Reproduce, without any change, the span of lines from the opening of the records below to the line containing "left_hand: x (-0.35", inclusive.

::: Dataset excerpts

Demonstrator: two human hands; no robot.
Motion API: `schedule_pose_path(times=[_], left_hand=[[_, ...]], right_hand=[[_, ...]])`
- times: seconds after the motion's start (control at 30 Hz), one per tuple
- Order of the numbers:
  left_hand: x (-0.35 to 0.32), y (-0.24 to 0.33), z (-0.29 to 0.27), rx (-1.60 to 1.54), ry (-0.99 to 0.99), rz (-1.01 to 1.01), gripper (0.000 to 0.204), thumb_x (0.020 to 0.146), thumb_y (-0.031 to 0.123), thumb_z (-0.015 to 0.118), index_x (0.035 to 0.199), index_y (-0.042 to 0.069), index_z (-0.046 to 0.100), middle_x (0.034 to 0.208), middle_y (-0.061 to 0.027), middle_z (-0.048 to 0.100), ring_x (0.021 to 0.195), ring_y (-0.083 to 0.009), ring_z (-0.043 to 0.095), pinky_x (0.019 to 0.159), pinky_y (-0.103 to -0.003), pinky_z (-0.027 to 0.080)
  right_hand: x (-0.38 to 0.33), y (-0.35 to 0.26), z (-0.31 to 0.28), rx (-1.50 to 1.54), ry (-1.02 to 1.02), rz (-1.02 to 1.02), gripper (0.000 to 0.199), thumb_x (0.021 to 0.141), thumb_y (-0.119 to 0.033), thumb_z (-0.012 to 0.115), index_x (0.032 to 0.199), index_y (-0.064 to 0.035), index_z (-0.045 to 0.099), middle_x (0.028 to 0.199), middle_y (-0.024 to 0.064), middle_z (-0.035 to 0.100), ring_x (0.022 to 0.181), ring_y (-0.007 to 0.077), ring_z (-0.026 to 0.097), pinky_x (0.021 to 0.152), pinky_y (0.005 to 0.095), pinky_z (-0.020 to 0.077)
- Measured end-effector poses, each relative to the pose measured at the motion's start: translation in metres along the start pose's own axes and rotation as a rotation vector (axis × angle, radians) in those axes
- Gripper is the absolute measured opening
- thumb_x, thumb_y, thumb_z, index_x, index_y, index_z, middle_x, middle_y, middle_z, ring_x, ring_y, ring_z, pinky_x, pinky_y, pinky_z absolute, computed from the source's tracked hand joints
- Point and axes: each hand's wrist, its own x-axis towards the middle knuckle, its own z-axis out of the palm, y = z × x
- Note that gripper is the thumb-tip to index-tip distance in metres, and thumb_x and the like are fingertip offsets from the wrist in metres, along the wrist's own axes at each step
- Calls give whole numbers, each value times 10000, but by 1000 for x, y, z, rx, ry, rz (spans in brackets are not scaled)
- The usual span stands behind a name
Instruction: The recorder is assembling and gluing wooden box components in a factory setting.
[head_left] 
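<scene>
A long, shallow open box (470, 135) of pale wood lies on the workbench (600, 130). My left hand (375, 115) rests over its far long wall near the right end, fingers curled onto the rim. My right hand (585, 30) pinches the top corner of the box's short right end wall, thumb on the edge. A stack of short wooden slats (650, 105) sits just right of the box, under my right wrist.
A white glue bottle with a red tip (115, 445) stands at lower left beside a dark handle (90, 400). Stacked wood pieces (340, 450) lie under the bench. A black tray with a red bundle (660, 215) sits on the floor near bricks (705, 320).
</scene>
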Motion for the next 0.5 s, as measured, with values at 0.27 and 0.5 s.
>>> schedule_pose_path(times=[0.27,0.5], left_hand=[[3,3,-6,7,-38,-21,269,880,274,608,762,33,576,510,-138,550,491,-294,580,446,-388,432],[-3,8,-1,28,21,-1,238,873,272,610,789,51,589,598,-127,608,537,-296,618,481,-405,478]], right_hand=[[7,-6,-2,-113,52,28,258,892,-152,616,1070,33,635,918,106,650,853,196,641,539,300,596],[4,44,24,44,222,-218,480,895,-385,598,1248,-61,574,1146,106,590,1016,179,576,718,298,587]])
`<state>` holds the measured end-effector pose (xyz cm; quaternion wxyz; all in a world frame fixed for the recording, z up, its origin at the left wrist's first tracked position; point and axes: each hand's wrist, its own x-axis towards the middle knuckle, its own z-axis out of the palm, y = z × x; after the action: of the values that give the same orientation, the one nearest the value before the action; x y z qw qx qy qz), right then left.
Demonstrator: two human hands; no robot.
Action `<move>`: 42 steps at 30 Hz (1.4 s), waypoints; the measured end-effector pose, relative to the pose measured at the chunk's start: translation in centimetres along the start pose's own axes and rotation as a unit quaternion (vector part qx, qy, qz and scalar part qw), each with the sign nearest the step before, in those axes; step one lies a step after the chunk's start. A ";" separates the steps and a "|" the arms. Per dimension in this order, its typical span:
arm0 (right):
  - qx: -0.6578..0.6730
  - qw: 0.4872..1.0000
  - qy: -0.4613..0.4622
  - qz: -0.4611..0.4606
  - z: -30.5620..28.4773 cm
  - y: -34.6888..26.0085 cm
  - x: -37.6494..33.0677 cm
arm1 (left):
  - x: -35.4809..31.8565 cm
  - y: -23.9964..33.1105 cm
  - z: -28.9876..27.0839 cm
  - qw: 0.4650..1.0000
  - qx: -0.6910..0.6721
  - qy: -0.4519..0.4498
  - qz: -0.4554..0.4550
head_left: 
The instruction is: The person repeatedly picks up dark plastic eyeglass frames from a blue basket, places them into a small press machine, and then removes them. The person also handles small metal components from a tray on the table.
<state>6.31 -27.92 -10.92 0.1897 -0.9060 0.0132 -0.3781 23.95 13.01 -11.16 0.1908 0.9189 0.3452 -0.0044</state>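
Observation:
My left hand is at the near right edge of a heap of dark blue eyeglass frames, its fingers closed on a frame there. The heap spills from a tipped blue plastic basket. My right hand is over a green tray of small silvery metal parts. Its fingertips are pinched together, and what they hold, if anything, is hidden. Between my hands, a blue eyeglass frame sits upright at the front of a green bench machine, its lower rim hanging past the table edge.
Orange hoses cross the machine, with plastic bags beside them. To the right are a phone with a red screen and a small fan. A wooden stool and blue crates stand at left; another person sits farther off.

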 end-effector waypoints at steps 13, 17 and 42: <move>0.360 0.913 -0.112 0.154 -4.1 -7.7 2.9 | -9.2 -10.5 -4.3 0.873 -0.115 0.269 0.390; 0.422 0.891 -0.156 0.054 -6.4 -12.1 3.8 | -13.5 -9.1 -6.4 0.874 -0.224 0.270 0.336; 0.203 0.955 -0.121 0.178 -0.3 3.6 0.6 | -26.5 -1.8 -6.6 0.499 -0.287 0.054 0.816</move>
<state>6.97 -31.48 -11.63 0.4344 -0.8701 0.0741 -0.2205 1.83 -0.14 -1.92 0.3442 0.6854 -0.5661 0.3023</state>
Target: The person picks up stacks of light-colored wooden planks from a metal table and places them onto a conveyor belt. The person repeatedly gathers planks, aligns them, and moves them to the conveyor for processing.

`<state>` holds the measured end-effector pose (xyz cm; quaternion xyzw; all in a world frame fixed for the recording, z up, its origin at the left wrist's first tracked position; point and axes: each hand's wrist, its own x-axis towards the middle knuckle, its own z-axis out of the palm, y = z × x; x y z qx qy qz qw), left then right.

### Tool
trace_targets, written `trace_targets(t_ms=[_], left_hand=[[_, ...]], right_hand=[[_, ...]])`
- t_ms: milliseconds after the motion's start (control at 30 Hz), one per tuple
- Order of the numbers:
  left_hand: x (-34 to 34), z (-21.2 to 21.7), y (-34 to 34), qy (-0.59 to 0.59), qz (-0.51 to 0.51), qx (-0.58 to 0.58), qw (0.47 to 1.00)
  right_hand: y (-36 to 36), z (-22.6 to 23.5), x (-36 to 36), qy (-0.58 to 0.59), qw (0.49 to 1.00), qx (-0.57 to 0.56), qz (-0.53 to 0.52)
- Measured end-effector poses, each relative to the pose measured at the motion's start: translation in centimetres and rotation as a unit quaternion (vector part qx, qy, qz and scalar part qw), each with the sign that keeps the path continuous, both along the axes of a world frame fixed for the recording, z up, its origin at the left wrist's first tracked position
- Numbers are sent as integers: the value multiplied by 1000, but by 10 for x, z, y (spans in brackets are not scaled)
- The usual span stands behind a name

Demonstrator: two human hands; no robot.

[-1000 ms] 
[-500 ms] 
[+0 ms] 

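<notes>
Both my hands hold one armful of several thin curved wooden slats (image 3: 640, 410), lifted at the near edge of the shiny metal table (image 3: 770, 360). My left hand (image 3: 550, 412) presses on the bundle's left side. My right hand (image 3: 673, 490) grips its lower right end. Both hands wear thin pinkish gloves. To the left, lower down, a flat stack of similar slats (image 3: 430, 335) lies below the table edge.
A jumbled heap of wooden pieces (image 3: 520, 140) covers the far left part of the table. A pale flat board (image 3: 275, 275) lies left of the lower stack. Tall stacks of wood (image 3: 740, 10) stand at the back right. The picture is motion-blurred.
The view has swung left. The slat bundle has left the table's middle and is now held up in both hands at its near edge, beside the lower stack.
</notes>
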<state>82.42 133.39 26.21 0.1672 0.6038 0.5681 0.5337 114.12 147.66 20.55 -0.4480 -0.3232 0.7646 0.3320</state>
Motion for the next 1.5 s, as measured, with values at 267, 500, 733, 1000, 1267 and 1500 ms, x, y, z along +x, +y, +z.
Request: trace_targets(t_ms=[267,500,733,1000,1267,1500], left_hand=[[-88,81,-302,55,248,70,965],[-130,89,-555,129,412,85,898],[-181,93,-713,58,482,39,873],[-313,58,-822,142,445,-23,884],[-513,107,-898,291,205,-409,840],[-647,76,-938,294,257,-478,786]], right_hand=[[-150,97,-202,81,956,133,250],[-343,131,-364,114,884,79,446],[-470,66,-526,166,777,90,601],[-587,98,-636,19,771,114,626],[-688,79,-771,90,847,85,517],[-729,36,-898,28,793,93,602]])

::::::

:: Written solution ::
Demonstrator: two human hands; no robot.
Motion API: `schedule_pose_path(times=[_], left_hand=[[_, ...]], right_hand=[[_, ...]])`
- times: seconds after the motion's start (control at 30 Hz), one per tuple
- Order of the numbers:
  left_hand: x (-0.35 to 0.32), y (-0.24 to 0.33), z (-0.29 to 0.27), rx (-1.60 to 1.54), ry (-0.99 to 0.99), rz (-1.01 to 1.01), gripper (0.000 to 0.204), thumb_x (0.020 to 0.146), thumb_y (-0.031 to 0.123), thumb_z (-0.015 to 0.118), index_x (0.035 to 0.199), index_y (-0.042 to 0.069), index_z (-0.046 to 0.100), middle_x (0.034 to 0.208), middle_y (-0.061 to 0.027), middle_z (-0.048 to 0.100), ring_x (0.021 to 0.195), ring_y (-0.083 to 0.009), ring_z (-0.043 to 0.095), pinky_x (0.019 to 0.159), pinky_y (-0.103 to -0.003), pinky_z (-0.027 to 0.080)

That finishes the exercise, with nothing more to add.